## Task objective
Omit all pictures, and print word for word only the lines from the one containing "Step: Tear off" through the end of the data.

## Available data
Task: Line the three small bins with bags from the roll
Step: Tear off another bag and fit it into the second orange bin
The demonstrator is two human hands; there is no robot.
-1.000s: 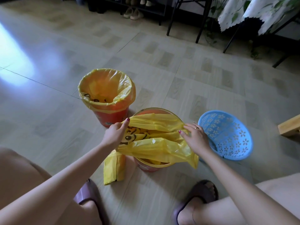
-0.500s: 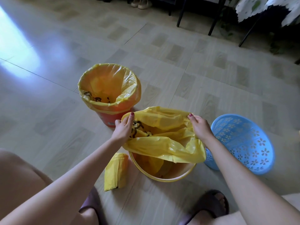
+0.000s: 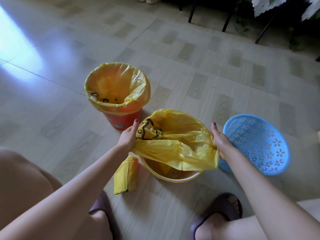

## Result for this exercise
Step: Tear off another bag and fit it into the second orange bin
The demonstrator is two human hands; there is no robot.
-1.000s: 
-0.500s: 
+0.000s: 

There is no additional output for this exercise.